In Great Britain the Ordanace Survey provide 'OS Open Greenspace'-  'Covering a range of greenspaces in urban and rural areas including playing fields, sports’ facilities, play areas and allotments.' The data is provided as polygons of the greenspace areas themseleves and entry points to the greenspace site as point data. 

The data can be downloaded here: https://osdatahub.os.uk/downloads/open/OpenGreenspace


## Bradford Parks

In Bradford https://bradforddistrictparks.org/ provides data on formally recognised parks and greenspaces in Bradford. We web-scraped the parks website to get further information on parks faciltiies and define 'formal' aprks and greenspaces within Bradford.


In [41]:
import pandas as pd
import geopandas as gpd
import fiona
import osmnx as ox
from shapely.ops import unary_union
import re
import folium
from difflib import SequenceMatcher
from pathlib import Path


In [42]:
# Import safer_parks functions
from safer_parks import (
    subset_to_LAD,
    merge_touching_or_intersecting_polygons_condense,
    clean_and_deduplicate,
    match_parks_to_greenspace
)

In [43]:
# Define data paths and config set up

LOCAL_AUTHORITY_NAME = 'Bradford'  # Change this for different areas
DATA_DIR = '../data/data_downloads' # This path is not tracked by version control

OUTPUT_DIR = '../data/results/testing' # for saving out resulting processed datasets

# File paths
OPGS_PATH = f"{DATA_DIR}/opgrsp_gpkg_gb/Data/opgrsp_gb.gpkg"
LAD_PATH = f"{DATA_DIR}/Local_Authority_Districts_May_2024_Boundaries_UK_BFE_-5285665645137523111.geojson"
PARKS_DATA_PATH = f"{DATA_DIR}/bradford_district_parks.geojson"

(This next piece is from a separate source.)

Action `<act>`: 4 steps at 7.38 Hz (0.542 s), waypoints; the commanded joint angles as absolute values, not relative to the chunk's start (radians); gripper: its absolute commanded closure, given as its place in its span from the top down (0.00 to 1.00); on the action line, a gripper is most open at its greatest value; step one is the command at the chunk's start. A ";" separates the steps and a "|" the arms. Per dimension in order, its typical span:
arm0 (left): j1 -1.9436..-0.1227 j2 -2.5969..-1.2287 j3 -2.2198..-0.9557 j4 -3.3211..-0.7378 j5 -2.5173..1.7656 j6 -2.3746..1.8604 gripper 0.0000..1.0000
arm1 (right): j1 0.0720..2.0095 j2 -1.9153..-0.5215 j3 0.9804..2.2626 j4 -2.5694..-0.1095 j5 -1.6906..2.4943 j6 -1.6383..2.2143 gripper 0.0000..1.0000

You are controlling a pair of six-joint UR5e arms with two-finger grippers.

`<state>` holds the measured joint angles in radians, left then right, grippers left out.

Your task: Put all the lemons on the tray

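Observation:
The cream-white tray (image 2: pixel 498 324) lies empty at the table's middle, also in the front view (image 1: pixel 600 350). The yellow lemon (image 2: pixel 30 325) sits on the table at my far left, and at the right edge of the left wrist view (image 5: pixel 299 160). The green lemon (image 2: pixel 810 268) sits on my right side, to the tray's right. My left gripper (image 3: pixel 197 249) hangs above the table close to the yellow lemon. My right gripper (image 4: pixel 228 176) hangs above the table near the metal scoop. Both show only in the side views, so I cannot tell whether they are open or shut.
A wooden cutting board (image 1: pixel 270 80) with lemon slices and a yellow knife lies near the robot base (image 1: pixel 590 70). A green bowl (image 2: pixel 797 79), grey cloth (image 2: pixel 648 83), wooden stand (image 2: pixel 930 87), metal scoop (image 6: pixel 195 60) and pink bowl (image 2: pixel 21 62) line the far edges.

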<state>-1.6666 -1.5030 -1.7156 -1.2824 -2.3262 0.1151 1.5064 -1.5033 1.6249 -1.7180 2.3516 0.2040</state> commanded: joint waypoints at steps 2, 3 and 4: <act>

print(f"Configured for: {LOCAL_AUTHORITY_NAME}")
print(f"Data directory: {DATA_DIR}")

Configured for: Bradford
Data directory: ../data/data_downloads


## 1. Load LAD Boundaries

Load the Local Authority Disctrict boundaries to define the study area.

In [44]:
# Load Local Authority District boundaries
print("Loading Local Authority District boundaries...")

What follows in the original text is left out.